Task: In the entries below, some lines contain "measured"; work out how many and answer with the figure only.

Given data:
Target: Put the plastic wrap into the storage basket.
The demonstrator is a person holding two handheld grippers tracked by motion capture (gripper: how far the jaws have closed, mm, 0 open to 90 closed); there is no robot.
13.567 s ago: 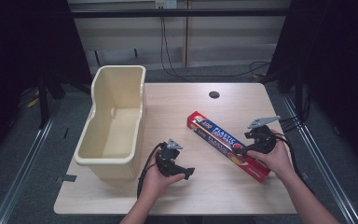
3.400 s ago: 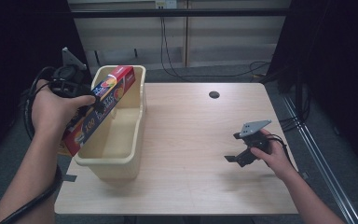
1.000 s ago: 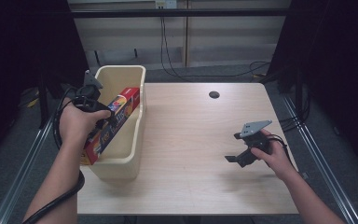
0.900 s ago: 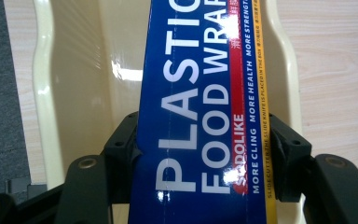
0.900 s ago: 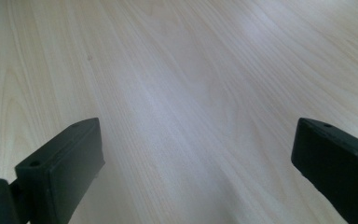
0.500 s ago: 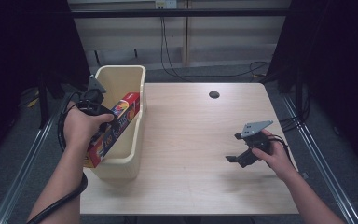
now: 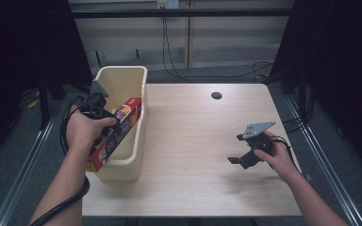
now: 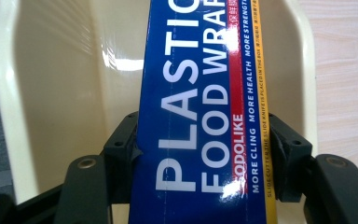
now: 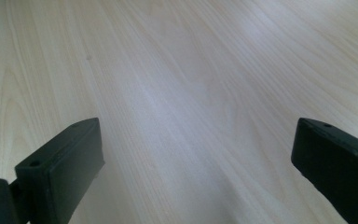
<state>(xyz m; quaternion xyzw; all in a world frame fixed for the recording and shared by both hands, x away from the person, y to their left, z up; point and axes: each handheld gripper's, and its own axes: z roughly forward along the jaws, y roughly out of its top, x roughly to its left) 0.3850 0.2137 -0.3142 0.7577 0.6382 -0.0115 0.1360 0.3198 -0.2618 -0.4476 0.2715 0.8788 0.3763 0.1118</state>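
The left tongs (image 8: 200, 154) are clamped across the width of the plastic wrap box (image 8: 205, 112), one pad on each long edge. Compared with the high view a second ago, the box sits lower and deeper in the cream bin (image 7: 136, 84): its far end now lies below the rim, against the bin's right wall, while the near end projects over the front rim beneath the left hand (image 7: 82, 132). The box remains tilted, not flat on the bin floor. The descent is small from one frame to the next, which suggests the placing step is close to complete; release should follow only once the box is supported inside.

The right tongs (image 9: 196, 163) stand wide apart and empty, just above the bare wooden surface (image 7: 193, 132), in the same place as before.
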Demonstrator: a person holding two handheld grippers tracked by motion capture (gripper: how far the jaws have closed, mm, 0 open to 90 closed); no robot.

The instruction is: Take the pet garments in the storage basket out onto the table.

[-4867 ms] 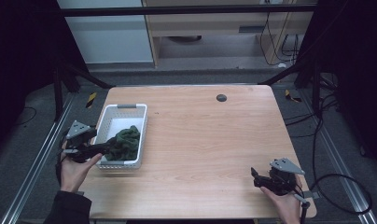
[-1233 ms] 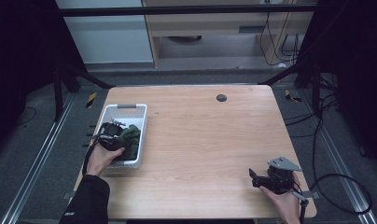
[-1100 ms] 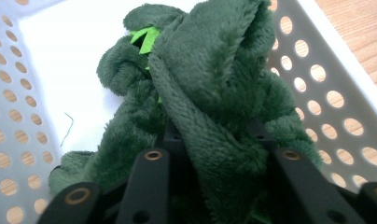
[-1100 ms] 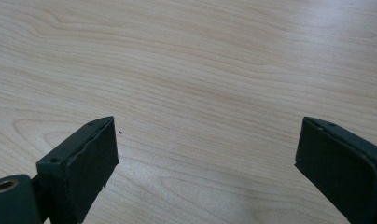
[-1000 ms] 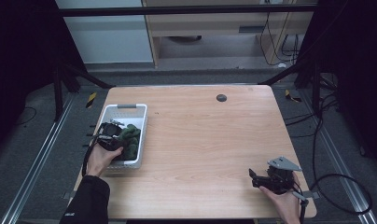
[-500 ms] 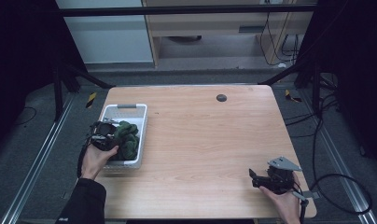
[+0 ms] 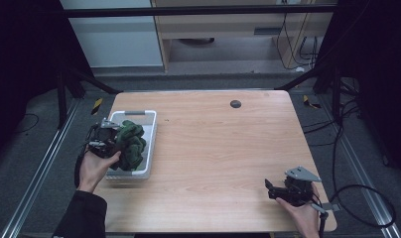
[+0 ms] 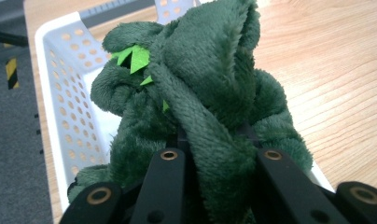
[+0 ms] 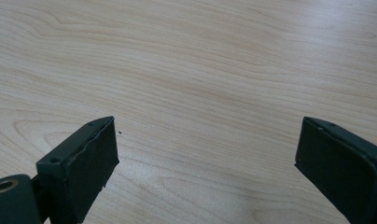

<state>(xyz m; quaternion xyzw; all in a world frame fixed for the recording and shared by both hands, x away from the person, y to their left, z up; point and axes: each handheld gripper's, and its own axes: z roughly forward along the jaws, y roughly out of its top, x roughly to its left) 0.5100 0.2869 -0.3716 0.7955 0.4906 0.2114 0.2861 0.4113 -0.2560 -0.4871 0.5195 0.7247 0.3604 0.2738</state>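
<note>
While the left tool (image 7: pixel 110 140) sits at the left-centre of the high view, its jaws are clamped tight on a dark green plush toy (image 7: pixel 130 150), and a thick fold of the fuzzy fabric is squeezed between them. You can see that up close in the left tool's own view, where the plush toy (image 8: pixel 210 93) bulges up over the two black jaws and shows a few bright green felt bits near the upper left of the frame. It's held over the white perforated basket (image 7: pixel 148 130), which sits at the left edge of the worktop (image 7: pixel 223 148). From above I can't tell if the bottom of the toy touches the basket floor. In the left tool view the basket (image 8: pixel 67 84) wall runs down the left side of the frame, behind the toy.

Moving right, the middle of the light wood worktop is bare, with a small dark round spot (image 7: pixel 235 103) near the upper centre of the high view.

Down in the lower right of the high view, the right tool (image 7: pixel 271 190) rests low over the worktop in the person's hand, well apart from the basket. Its jaws stand wide apart with nothing between them, just wood grain (image 9: pixel 205 93) in its own view.
</note>
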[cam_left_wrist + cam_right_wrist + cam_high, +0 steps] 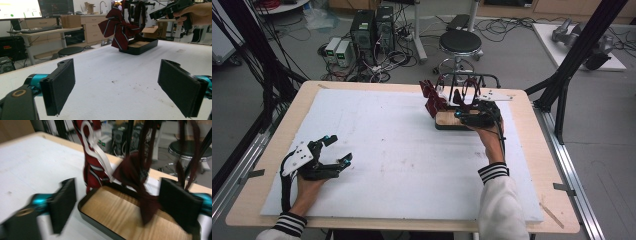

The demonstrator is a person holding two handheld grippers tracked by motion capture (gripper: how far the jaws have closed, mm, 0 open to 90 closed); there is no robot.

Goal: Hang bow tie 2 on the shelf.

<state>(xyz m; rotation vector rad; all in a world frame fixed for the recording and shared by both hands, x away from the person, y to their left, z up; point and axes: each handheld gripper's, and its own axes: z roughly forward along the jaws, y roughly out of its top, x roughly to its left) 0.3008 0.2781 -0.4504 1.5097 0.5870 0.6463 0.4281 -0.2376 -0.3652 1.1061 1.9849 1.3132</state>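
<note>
White padding covers most of your tabletop, leaving a bare wooden margin on every side; the widest free stretch runs from the middle to the near edge, with nothing lying on it. Beyond the far edge sit a round stool and computer towers on the floor, and black frame posts stand close to the right and left sides.

Your left claw rests low at the near left, forearm coming in from the bottom, jaws spread wide and pointing toward the far right with nothing between them. Your right claw is at the far right, arm stretched out over the stand's wooden tray. Its jaws stand wide, and the dark red bow tie hangs between them without either pad pressing on it.

From above, the black rack and the ties on it crowd together. The left gripper view sets them apart: a striped dark red bow hangs at the tray's left end, with your right hand above. The right gripper view, somewhat blurred, adds a white strap looped over the striped tie and the tray's wood grain just below the claw.
</note>
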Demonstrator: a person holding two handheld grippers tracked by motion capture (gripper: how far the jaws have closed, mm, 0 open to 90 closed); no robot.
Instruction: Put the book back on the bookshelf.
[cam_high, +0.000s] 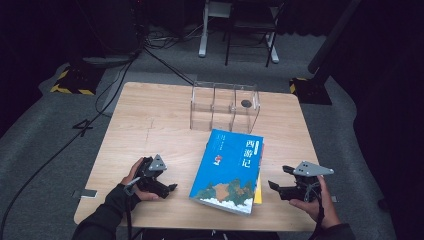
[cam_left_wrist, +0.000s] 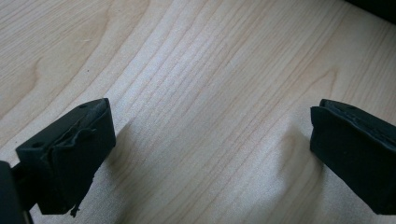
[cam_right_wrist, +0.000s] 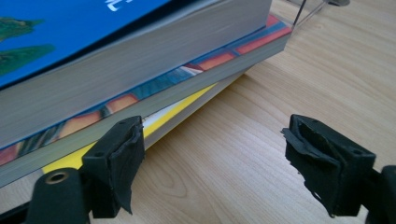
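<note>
Both grippers are resting low on the wooden table (cam_high: 150, 115) with a stack of books lying between them, so the work looks to be at its approach step, before any grasp. The right gripper (cam_high: 278, 186), at about four o'clock from the table's middle, is pointing toward the stack's page edges, its jaws spread wide and holding nothing; in the right gripper view one jaw is sitting just beside the yellow bottom book (cam_right_wrist: 187, 105). The left gripper (cam_high: 167, 188), near eight o'clock, is likewise released, its jaws apart over bare wood. The blue top book (cam_high: 229, 170) is reading 西游记 in white down its cover. A clear compartmented organizer (cam_high: 225, 106) is standing at twelve o'clock. Next, I judge, the right gripper needs to slide in level and close on a book's edge.
</note>
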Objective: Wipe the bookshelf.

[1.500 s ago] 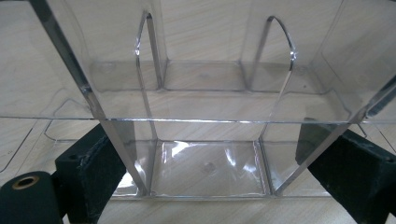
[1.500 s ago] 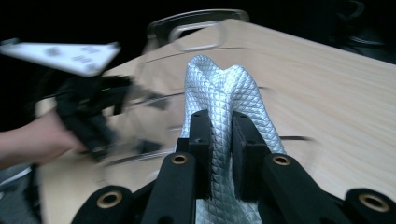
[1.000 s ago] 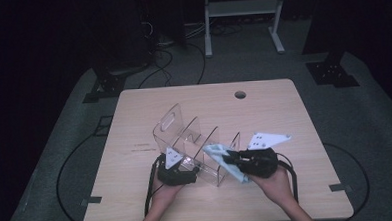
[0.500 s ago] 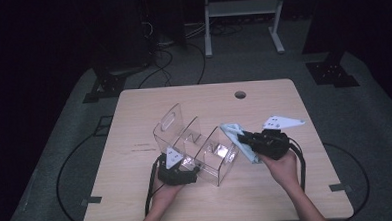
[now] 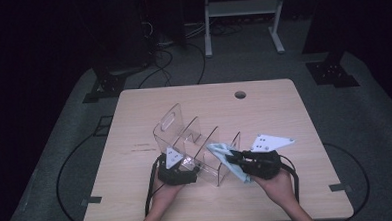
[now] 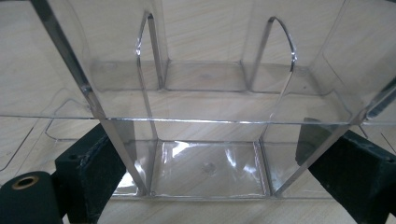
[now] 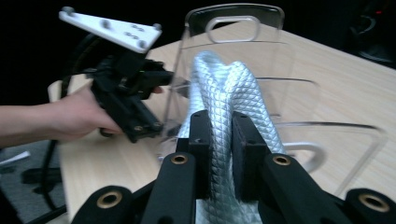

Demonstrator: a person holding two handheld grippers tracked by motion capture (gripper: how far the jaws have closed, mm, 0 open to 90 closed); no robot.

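My left gripper [image 5: 182,167] has its fingers spread wide, clamping the clear organizer [image 5: 195,140]; the right gripper [image 5: 234,160] pinches the cloth [image 7: 231,88] at its rim, with bare table [image 5: 144,118] all around.

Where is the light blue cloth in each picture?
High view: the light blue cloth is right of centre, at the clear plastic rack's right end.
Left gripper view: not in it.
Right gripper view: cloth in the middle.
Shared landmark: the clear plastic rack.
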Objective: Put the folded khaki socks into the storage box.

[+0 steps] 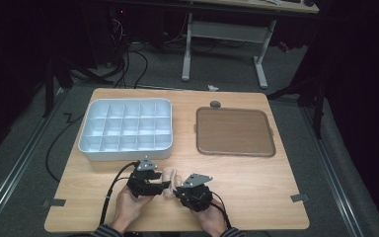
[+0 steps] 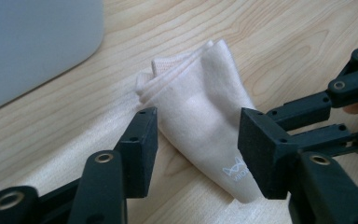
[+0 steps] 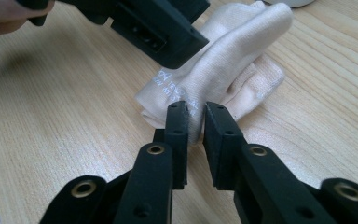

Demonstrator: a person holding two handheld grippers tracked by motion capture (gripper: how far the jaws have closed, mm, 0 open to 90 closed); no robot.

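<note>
Down at the bottom centre of the high view, the folded sock (image 1: pixel 170 178) sits on the tabletop (image 1: pixel 256 187). Right hand-held gripper (image 3: pixel 196 114) pinches just a thin fold of it, left hand-held gripper (image 2: pixel 198 135) is spread around it. Tiny bite like that could slip and the fold flops open.

Dim room, grey carpet floor (image 1: pixel 217 74); white-legged desk (image 1: pixel 227 34) at back, cables (image 1: pixel 123 59) beside it, dark walls around.
</note>
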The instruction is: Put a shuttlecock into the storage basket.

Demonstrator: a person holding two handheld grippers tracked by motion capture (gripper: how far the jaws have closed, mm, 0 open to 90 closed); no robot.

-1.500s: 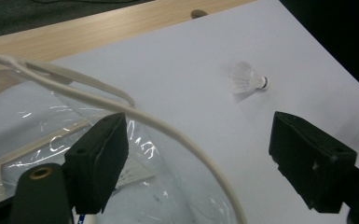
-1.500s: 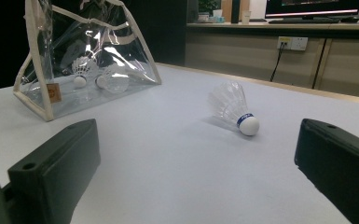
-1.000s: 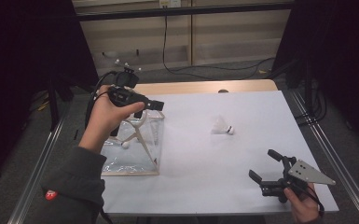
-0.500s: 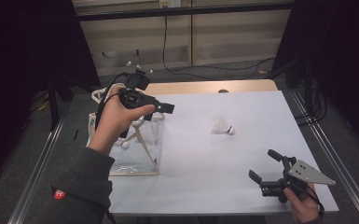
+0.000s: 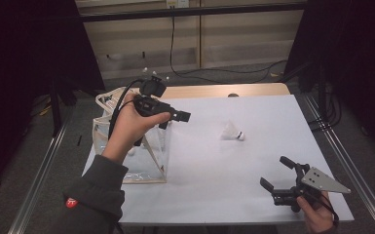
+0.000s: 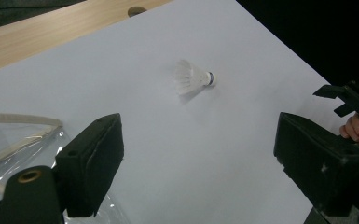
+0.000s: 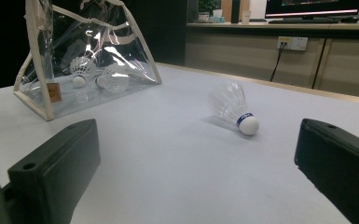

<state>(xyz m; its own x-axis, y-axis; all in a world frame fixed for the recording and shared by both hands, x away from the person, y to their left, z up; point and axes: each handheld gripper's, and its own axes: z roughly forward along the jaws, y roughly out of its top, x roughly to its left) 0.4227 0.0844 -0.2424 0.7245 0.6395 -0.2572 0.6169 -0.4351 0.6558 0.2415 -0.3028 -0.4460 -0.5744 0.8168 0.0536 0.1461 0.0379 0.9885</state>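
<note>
Reaching from above the clear bag [image 5: 126, 146], the left gripper [image 5: 175, 117], jaws spread and empty, should descend squarely over the shuttlecock [image 5: 232, 132] lying mid-table and pinch its cork, while the right gripper [image 5: 278, 174] waits, also spread.

Tabletop [image 5: 253, 146]: white sheet over pale wood, wood strip bare along the far edge. Floor [image 5: 44, 161]: grey, with metal rails [image 5: 41, 170] running beside the tabletop on both sides. Far wall [image 5: 224, 34]: beige panels, a black cable [image 5: 173, 44] hanging down and trailing across the floor. Black curtains [image 5: 24, 58] left and right. Counter [image 7: 279, 25] with monitors [image 7: 312, 7], wall socket [image 7: 294, 43] beneath. Light: dim, even.
</note>
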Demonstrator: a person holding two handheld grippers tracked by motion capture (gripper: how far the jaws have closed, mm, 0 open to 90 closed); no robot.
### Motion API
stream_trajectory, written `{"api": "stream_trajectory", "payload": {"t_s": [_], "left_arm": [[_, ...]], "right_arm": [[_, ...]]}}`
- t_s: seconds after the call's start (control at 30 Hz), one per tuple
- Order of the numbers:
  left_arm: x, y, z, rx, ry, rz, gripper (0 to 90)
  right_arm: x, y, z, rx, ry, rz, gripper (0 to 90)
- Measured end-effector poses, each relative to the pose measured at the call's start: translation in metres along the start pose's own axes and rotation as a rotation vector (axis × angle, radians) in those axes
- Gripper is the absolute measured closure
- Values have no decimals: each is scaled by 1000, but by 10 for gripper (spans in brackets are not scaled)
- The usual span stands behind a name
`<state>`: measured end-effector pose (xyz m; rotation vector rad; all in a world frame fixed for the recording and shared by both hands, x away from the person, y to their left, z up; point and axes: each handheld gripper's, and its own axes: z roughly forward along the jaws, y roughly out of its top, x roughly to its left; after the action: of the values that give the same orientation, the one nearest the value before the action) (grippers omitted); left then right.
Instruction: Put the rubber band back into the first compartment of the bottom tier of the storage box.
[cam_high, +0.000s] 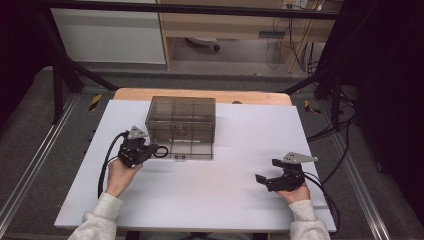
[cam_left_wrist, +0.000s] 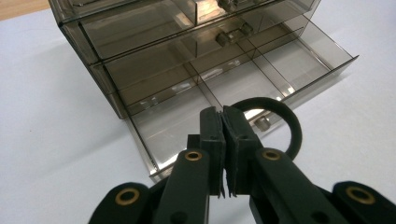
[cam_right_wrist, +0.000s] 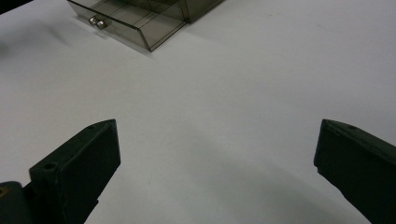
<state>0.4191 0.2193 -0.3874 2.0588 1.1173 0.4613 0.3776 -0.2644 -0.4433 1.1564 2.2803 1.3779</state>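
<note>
One smoked transparent plastic drawer organiser (cam_high: 181, 124), box-shaped, glossy, hard-edged, standing near the far edge of the worktop (cam_high: 210, 195), left of centre. Bottom drawer (cam_left_wrist: 243, 88) pulled out toward the near edge, thin internal walls dividing it into rectangular compartments; exact count not readable. Small metallic knob (cam_left_wrist: 263, 123) on the drawer front; similar knobs on the drawers above, blurred.

One black ring (cam_left_wrist: 285, 122), matt, round-sectioned like a rubbery or fabric hair band, pinched at one side of its loop by the left gripper (cam_left_wrist: 224, 116). Fingers (cam_left_wrist: 211, 135) pressed together on the band, almost no gap between the flat black pads. Ring hanging just above the open drawer's front wall, near the knob; in the high view the ring (cam_high: 160, 151) seen just left of the drawer front.

Right gripper (cam_high: 267, 171) resting low near the right near corner of the worktop, well apart from the organiser. Fingers (cam_right_wrist: 88, 158) spread wide, nothing between them, bare white surface beneath.

Worktop: white matt sheet over a light wooden board, smooth, rectangular.

Counted: one organiser, one ring, two grippers, two hands in light knit sleeves.
</note>
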Motion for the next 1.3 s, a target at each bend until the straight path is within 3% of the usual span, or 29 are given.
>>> {"api": "stream_trajectory", "payload": {"t_s": [1.1,1.3], "left_arm": [[14,4,20,5,23,-43,864],[16,7,24,18,37,-36,863]], "right_arm": [[0,0,0,1,-1,0,11],[0,0,0,0,-1,0,11]]}}
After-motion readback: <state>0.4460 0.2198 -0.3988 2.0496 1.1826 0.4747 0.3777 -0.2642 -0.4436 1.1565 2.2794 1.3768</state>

Completed task: 3